Bölüm 28

Bölüm: 28

“Bununla mı gidiyorsun?”
Miel tezgâhın üzerindeki talep formuna inanamayarak baktı.
Geniş zorluk derecesine rağmen, çaylak bir maceracının dokunması gereken bir talep değildi bu.
“Neden? Yapamaz mıyım?”
“Elbette yapamazsın. Çaylak bir maceracı ölürse kendimi kötü hissederim. Şimdilik sadece bu tür bir taleple başla.”
Belgeleri karıştırdı ve bir talep formu çıkardı.
En kolay ve en basit istekti: bitki toplamak.
Hanbit elindeki Ateşböceği Çiçeği’ni salladı ve “Bunu unutmadın, değil mi?” diye sordu.
“Dikkatli ol! Yaprakları dökülmek üzere!” Çiçeğe sahip olmayı çok isteyen Miel aceleyle bağırdı ve onu yakalamaya çalıştı.
Hanbit elini çekti ve tekrar sordu, “Çaylak bir maceracının bu çiçeği alabileceğini düşünüyor musun?”
“Tabii ki tek başına almak zor. Bir yerden satın almadın mı?”
“O kadar param olsaydı, kısa süreliğine de olsa bana getirmesi için bir paralı asker tutardım.”
“….”
Miel onun reddedilemez mantığı karşısında dudak büktü.
Ateşböceği Çiçeği’nin ekolojisini bildiğinden, onu çürütecek bir şey düşünemiyordu.
Ancak bu kadar eski püskü ekipmana sahip bir çaylak olmaması saçmaydı.
“Ahh.”
Miel derin bir nefes alarak çiçeğe, belgelere ve Hanbit’e baktı.
Kalıcı şüpheleri olsa bile, karşısındaki maceracı sıradan yeni gelenlerden farklıydı.
Başka bir deyişle, ona zindan isteğini vermemek için hiçbir neden yoktu.
Bu sadece Ateşböceği Çiçeği’ni istediği için değildi.
“Sana isteğini ileteceğim.
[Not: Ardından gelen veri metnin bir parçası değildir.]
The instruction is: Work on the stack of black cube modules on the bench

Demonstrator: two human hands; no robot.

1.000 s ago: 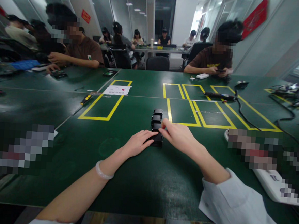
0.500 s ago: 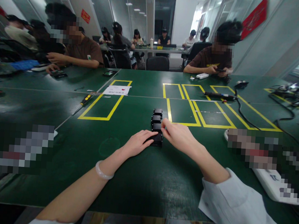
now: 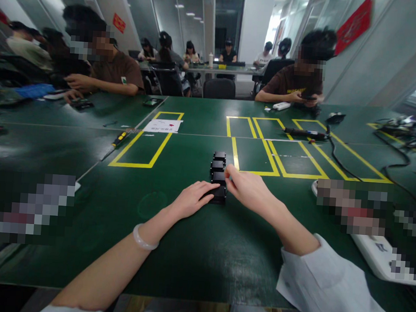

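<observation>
Several small black box-shaped parts (image 3: 219, 166) stand in a row running away from me on the green table (image 3: 183, 254). Over the nearest black part (image 3: 219, 195) lies my left hand (image 3: 195, 198), its fingers stretched out and their tips touching the top. My right hand (image 3: 248, 186) is at the row's right side, beside the second-nearest part, with thumb and fingers pinched together. Whatever sits in that pinch, if anything, is hidden or too small to name.
Yellow tape outlines (image 3: 256, 172) mark the table. A yellow-black screwdriver (image 3: 119, 139) and a paper sheet (image 3: 163, 125) lie left. Right are a corded black tool (image 3: 306, 134), a white power strip (image 3: 375, 262) and tangled cables (image 3: 405, 129). Two people sit opposite.
</observation>
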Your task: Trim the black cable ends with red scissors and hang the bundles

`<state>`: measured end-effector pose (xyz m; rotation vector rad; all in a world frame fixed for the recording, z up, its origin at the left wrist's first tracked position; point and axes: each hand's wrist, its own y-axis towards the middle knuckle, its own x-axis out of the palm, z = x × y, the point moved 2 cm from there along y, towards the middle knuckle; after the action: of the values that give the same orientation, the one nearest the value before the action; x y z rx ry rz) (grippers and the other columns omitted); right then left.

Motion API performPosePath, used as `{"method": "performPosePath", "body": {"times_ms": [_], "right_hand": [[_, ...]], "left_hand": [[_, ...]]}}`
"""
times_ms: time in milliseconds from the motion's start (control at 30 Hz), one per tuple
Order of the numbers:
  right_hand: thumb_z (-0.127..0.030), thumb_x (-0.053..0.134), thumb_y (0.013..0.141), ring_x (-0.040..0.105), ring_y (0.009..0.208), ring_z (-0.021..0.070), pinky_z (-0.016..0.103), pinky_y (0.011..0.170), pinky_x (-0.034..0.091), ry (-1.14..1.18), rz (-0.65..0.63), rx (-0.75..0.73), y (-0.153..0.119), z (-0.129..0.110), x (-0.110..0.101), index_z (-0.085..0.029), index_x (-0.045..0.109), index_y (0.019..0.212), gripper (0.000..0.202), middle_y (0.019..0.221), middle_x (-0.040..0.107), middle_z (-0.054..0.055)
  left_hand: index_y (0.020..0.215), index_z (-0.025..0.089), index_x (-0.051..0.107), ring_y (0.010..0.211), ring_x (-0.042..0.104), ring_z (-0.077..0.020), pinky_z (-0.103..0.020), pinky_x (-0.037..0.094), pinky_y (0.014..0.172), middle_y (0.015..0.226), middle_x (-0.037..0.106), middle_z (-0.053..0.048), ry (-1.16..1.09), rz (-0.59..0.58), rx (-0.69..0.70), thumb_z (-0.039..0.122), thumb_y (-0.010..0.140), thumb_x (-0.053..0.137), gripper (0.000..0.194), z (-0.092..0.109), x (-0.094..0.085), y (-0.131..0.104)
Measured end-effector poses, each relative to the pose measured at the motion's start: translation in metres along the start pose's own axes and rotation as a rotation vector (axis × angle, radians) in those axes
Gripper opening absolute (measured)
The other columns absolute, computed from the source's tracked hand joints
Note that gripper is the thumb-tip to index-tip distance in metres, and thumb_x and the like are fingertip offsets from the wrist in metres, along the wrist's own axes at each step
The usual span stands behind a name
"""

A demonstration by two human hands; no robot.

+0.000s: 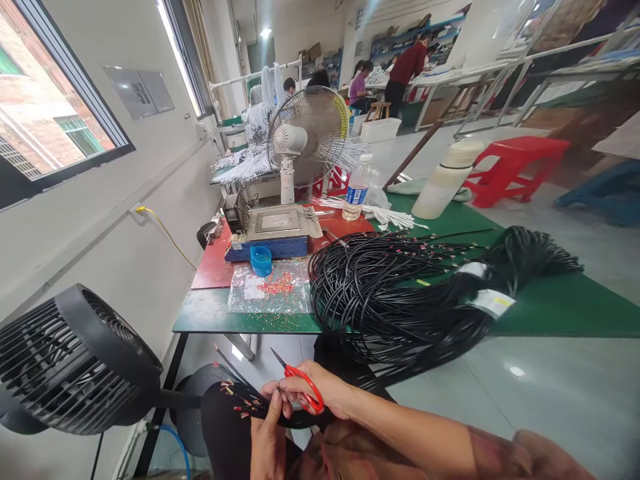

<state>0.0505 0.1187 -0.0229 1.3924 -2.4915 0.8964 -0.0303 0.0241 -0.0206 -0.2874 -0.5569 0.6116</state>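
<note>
At lower centre, the left hand (269, 430) grips a bundle of black cables (254, 395), coloured ends (245, 415) pointing left. The right hand (327, 387) holds red-handled scissors (294, 371), tip toward upper left; its fingertips seemingly pinch one cable.

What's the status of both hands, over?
Right hand holding red scissors. Left hand gripping black cables, ends fanned out. Nothing seen blocking hands; cable pile on green table.
</note>
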Motion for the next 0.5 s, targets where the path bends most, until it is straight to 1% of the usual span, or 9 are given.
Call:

Ama seviyeni bildiğinden emin ol. Eğer garip bir şey hissedersen, hemen kaç.”
“Tamam. İşte, al.”
Hanbit istek formunu aldı ve Ateşböceği Çiçeğini uzattı.
Çiçeği alan Miel çok dikkatli bir şekilde boş bir vazoya taşıdı.
“Buna sahip olabileceğimi hiç düşünmemiştim… Teşekkür ederim!”
-Miel bunu söylüyor.
-Bana onu görmeye gelmememi söyledi;
-Gerçekten çok sinir bozucu.
Gerçekten mutlu bir ifade takınınca izleyicilerin kafası karıştı.
“İstek bittiğinde geri geleceğim.”
“Evet! Dikkatli ol!”
Kısa bir vedalaşmanın ardından Hanbit hemen loncadan ayrıldı.
Onu takip eden Yeonwoo şüpheyle, “Abi, hikayeyi biliyorsun, değil mi?” diye sordu.
“Biliyorum. Edlen Belediye Başkanı’nın suçlarını ortaya çıkarmakla ilgili.”
“Bundan da öte, önce lonca ustasının güvenini kazanmalısın. Zindanda vakit kaybedersen durum daha da kötüleşir.”
Ana görev başladığı andan itibaren zaman hızla akar.
Bolca zaman olsa da zamanlamayı kaçırırsanız hikâye tamamen çöküyor.
Yeniden deneme şansı olmadığından, rehberi takip etmek artık tamamen yerleşmiş bir yöntem haline geldi.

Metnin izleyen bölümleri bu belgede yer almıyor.